(Stored data entries)
· · ·
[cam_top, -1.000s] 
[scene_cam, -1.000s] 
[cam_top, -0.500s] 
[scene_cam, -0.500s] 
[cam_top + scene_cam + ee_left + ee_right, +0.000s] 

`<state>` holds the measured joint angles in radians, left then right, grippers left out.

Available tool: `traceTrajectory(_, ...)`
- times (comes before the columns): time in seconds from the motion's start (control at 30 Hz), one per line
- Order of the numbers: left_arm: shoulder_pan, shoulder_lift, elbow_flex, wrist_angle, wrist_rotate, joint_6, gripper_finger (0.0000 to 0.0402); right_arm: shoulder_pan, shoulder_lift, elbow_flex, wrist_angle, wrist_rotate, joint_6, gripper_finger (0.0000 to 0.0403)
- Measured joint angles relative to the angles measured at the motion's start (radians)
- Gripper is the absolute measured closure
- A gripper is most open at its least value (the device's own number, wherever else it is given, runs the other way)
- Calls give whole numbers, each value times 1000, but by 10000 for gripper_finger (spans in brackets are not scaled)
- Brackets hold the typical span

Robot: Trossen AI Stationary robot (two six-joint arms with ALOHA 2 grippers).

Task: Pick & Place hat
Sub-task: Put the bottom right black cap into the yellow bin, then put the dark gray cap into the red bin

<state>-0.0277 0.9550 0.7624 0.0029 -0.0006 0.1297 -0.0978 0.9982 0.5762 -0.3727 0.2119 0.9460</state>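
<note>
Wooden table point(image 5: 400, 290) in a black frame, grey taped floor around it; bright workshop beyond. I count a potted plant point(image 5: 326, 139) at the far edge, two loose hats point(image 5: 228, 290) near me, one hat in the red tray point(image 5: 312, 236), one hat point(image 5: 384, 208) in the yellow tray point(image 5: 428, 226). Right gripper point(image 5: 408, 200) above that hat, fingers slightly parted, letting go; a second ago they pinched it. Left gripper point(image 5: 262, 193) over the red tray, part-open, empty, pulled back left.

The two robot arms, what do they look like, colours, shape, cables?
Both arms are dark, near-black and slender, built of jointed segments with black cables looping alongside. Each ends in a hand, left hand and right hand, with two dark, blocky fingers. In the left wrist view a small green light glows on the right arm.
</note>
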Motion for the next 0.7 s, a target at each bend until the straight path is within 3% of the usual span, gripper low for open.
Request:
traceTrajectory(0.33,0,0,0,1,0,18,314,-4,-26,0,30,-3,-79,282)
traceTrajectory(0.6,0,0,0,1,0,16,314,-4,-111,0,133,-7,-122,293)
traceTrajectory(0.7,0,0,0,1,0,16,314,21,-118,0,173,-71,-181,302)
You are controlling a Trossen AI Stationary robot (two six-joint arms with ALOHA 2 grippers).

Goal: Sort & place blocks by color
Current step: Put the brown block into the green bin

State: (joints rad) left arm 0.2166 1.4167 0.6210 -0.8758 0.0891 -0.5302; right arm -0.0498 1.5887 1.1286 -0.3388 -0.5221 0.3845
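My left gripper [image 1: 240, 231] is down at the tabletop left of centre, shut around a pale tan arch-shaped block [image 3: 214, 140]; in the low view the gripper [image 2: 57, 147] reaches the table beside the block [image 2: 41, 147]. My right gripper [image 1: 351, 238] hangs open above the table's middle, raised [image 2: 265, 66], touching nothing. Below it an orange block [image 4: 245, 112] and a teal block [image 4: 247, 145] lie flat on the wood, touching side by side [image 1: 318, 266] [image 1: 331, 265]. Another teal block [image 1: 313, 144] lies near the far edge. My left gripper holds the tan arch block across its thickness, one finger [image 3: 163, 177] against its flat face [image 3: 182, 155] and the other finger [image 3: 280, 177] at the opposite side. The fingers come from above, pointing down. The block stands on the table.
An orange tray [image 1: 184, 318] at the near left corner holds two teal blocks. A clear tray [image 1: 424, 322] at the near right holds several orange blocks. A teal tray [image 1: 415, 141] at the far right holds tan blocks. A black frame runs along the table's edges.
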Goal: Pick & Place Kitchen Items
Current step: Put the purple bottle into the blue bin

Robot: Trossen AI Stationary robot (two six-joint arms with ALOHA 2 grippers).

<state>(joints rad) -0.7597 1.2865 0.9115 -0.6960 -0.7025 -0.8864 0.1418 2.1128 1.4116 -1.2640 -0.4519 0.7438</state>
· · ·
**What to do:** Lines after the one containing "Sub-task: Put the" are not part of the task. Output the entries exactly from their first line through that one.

**Task result:**
[cam_top, -1.000s] 
[scene_cam, -1.000s] 
[cam_top, -0.500s] 
[scene_cam, -0.500s] 
[cam_top + scene_cam + ee_left + ee_right, +0.000s] 

`<state>` holds the measured joint angles in radians, left then right, grippers left out.

Available tool: `traceTrajectory(_, ...)`
- times (comes before the columns): time in seconds from the motion's start (control at 30 Hz), one per line
- Order of the numbers: left_arm: shoulder_pan, shoulder_lift, elbow_flex, wrist_angle, wrist_rotate, joint_6, gripper_finger (0.0000 to 0.0402); right_arm: shoulder_pan, shoulder_lift, elbow_flex, wrist_angle, wrist_rotate, joint_6, gripper_finger (0.0000 to 0.0403)
- Measured joint angles relative to the angles measured at the motion's start (radians)
- Gripper is the absolute measured closure
- A gripper is most open at its least value (the device's own number, wherever else it is given, runs the other way)
- Calls give whole numbers, each value times 1000, but by 10000 for gripper_finger (spans in brackets are not scaled)
- Brackets hold the typical span

Robot: Trossen AI Stationary robot (two six-joint arms with ALOHA 2 grippers).

Task: Pick & Place hat
Sub-task: Put the bottom right black cap into the yellow bin, then put the dark gray cap into the red bin

The exercise requires nothing else.